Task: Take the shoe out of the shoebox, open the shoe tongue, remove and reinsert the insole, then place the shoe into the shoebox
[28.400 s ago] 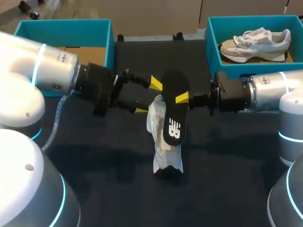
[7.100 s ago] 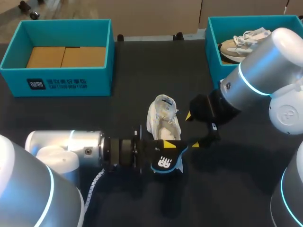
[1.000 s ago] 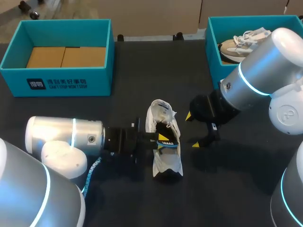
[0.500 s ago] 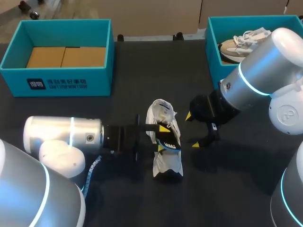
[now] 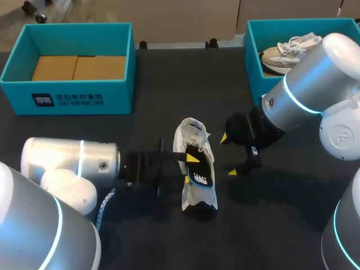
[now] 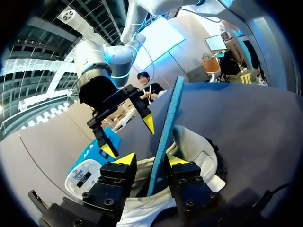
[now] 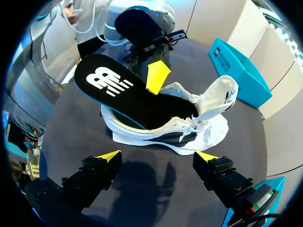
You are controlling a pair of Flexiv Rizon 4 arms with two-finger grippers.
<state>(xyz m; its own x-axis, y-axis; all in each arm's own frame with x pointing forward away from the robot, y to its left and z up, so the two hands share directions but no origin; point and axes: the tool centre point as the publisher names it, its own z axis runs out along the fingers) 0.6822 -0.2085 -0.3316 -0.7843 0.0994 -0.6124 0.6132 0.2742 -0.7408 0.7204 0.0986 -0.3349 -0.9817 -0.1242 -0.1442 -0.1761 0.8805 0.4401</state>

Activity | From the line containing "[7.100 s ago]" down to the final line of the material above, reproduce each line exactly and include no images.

Answer space |
[7.100 s ago] 
[1.000 s ago] 
[0.500 s ago] 
[now] 
[now] 
[now] 
You are controlling a pair of Flexiv Rizon 4 arms with two-finger grippers.
<state>(xyz m; its own x-axis, y-axis; all in each arm's own frame with x pointing forward away from the robot, y to its left and z up, so the two hands share directions but no origin; point and axes: the tool centre point as the publisher names it, its own z axis runs out along the fingers) 0.6822 -0.2085 -0.3316 -0.7843 0.0994 -0.6124 0.6132 0.2742 -0.7408 0.7204 0.0986 -0.3349 -0.9817 -0.1242 -0.1442 -0.1761 0.8805 0.4401</state>

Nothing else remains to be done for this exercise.